A few months back I posted a request for taper recommendations for a 8'-0", 5 wt., 3 pieces blank that would be on the medium fast rather than slower in of the action scale. Back then I was just starting out and knew little, but I know have three 2 piece. rods completed and stand ready for the challenge of a 3 piece. My first request resulted in quite a few responses but since I didn't bother to save them I'm asking again. Also, is it possible to take a 2 piece. taper and turn it into a 3 piece? Have any of you ever built/fished the Dickerson Mystery 8053?

I look forward to hearing from you ALL, at least those of you who actually know what you're talking about - Ha, Ha! (Tom Key)

    Yes, you can make a 2 piece rod into a 3 piece, but it works best with a taper that flows smoothly thru the ferrules, a 2 piece taper with a big drop over the ferrules doesn't work as well. Look for a 3 piece taper with an average of .015 or so change per 5". that will be a medium/fast taper. Of the few 8' 3 piece tapers I've tried, I like the Granger 8040 and Payne 201 the best, though both are more medium than fast.
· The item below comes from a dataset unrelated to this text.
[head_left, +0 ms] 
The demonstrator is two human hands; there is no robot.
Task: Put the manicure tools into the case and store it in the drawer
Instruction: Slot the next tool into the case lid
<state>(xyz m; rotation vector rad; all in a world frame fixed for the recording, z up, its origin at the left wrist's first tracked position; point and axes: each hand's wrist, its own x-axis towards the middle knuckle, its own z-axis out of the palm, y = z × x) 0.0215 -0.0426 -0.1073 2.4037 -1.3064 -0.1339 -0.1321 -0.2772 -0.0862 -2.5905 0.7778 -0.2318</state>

I have a Mystery Rod taper that I built quite a while ago,  which, while a nice casting rod, doesn't look anything like a Dickerson, if you look at a graph of the taper (not the stress curve but the actual taper) it doesn't look much like any other Dickerson of that size, it is much more like a Leonard. It might make a nice 3 piece, I haven't looked at the conversion. Try Wayne Cattanach's book, he has a large taper chart in the back of his book covering most length/line weights in both 2 piece and 3 piece variations. (John Channer)


I'm looking to y'all for recommendations for a 5 wt. nymphing rod.

Medium to medium-fast.

9 footer.


Any and all suggestions will be appreciated. (Ren Monllor)

    If you're going to be using a tuck cast and high stick with bamboo I'd suggest you try a 6 weight or even possibly a 7 weight rod with your 5 weight fly line. A very stiff rod is what would work best for doing an overpowered tuck cast and I don't feel that any 5 weight rod that's 9’ long would do the trick. I'm not a nymph fisherman but I do know the normal distance for this type fishing is no more then  30 feet including line and leader. I can't suggest any specific taper but I'd choose one that's stiff and has a stiff tip which would help prevent excessive tip bounce when doing the tuck cast. Probably a good steelhead taper would be my choice. I don't have the numbers in front of me but I'd look at Dickersons 8' 6" rod for starters. Nine foot rods are tough to handle in bamboo cuz they're really heavy. (Jim Bureau)

      I agree with Jim that a stiffer action would work best with weighted nymphing. (Al Baldauski)

        Yes you will need a stiff action, Fast tip for sure with a tuck cast Look at the Ray Gould tapers from his book. I don’t use rods over 8’ in cane to heavy. Gary Nicholson)

    Have you looked at any of the tapers for 9' Grangers? Some of them are 5 wts and most all of the Grangers are medium to medium fast. (Will Price)

    Did I miss the answer to this? I have the same question. The graphite guys seem to talk about fast to medium fast rods. Seems to me that invites shocking the rod with weighted flies. Seems to me slow rods with wide loops would be best. (Doug Easton)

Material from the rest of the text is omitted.